**PROBLEM DESCRIPTION:** Can you find the lines of the listing that include "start" and copy every one?

▽

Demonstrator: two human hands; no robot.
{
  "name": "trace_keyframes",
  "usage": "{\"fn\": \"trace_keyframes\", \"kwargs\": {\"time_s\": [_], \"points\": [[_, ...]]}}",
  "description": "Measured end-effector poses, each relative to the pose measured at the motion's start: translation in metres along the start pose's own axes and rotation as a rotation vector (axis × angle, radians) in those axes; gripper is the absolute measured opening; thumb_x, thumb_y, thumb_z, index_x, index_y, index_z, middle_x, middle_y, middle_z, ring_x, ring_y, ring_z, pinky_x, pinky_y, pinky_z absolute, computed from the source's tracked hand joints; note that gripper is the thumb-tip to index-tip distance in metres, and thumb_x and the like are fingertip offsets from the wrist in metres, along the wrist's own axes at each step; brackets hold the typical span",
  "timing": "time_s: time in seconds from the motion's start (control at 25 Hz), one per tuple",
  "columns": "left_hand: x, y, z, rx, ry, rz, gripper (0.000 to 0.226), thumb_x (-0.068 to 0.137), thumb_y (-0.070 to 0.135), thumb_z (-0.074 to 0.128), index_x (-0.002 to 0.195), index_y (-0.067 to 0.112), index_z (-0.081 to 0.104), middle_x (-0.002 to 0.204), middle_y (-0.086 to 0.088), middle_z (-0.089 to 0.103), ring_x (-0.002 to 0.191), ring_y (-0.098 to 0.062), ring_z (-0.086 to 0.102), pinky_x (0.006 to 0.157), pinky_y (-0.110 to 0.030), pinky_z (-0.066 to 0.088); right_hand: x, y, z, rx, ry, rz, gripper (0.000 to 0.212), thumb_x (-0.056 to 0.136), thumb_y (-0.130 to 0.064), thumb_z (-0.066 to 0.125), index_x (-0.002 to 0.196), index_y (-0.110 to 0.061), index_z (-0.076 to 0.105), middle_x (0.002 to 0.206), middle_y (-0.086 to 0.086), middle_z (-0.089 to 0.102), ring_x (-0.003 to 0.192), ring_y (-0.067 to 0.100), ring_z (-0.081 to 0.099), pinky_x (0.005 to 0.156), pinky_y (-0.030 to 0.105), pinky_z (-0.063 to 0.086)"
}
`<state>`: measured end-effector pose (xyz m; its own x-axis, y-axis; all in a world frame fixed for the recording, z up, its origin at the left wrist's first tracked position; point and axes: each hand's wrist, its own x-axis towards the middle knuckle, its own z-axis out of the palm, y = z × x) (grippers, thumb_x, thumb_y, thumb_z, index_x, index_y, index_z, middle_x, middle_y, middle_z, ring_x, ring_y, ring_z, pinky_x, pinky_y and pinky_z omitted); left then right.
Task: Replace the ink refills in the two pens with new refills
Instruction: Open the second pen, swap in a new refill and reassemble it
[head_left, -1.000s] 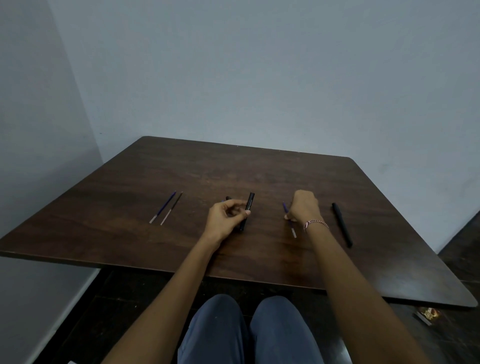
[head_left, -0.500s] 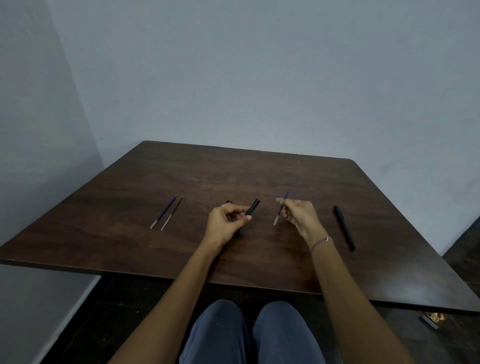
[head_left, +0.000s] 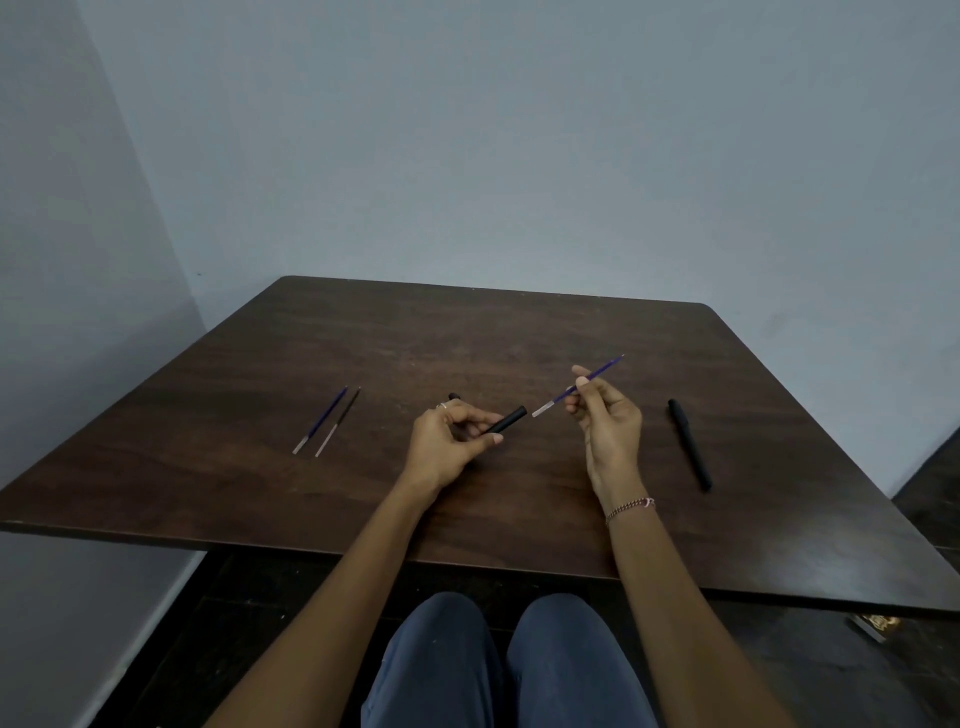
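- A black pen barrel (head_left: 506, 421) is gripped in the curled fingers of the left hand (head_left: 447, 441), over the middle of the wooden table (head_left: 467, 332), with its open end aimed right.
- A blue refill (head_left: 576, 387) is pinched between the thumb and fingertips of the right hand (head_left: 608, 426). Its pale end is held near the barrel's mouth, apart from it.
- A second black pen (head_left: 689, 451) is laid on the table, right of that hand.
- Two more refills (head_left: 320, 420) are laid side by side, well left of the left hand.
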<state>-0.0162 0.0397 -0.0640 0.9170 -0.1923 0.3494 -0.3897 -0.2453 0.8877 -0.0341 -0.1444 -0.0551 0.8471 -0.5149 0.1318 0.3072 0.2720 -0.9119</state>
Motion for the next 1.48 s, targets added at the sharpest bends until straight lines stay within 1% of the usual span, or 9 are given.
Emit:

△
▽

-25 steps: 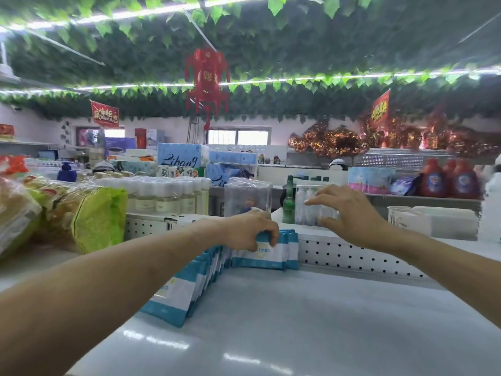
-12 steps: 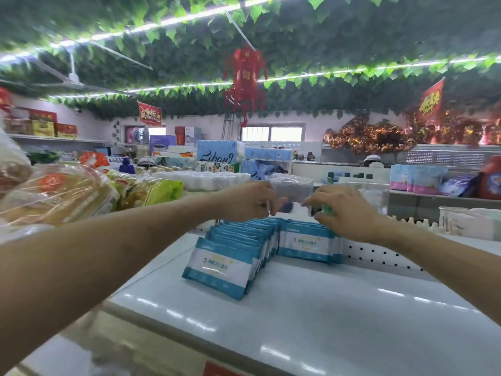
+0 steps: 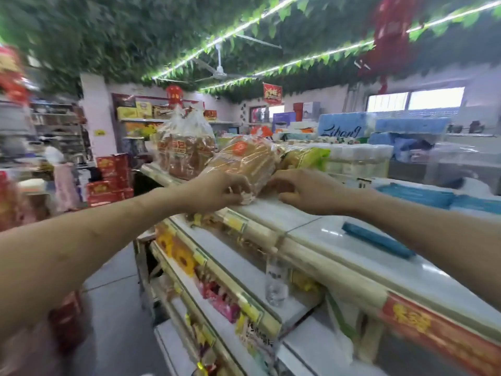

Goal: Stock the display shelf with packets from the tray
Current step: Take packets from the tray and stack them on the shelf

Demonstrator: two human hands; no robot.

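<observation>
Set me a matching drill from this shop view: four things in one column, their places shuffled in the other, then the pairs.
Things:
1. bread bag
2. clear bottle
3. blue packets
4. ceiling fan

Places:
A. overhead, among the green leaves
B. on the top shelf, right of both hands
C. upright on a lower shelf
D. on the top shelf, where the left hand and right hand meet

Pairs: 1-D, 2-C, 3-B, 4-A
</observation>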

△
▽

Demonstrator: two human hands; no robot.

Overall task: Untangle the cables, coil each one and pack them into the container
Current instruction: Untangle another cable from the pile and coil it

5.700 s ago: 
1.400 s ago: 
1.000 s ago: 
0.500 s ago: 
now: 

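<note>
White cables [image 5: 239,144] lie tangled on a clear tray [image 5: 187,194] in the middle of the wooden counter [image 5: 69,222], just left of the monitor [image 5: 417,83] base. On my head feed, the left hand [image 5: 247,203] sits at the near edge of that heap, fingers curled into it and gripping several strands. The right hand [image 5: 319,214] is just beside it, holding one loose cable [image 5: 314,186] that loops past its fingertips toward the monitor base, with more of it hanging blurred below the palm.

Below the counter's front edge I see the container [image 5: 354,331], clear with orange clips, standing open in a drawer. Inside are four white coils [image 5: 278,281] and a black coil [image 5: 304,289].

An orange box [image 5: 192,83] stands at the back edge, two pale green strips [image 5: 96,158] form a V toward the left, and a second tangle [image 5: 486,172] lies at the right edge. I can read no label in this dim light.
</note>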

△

**EXPECTED ANSWER:**
  "description": "Measured end-effector poses, each relative to the pose measured at the motion's start: translation in metres along the start pose's own axes and rotation as a rotation vector (axis × angle, radians) in those axes; gripper is the absolute measured opening; thumb_x, thumb_y, thumb_z, index_x, index_y, index_z, middle_x, middle_y, middle_z, ring_x, ring_y, ring_z, pinky_x, pinky_y, pinky_z absolute, computed from the source's tracked hand joints; note that gripper is the thumb-tip to index-tip distance in metres, and thumb_x and the like are fingertip offsets from the wrist in metres, along the wrist's own axes at each step; brackets hold the typical span",
  "timing": "time_s: time in seconds from the motion's start (control at 25 Hz), one per tuple",

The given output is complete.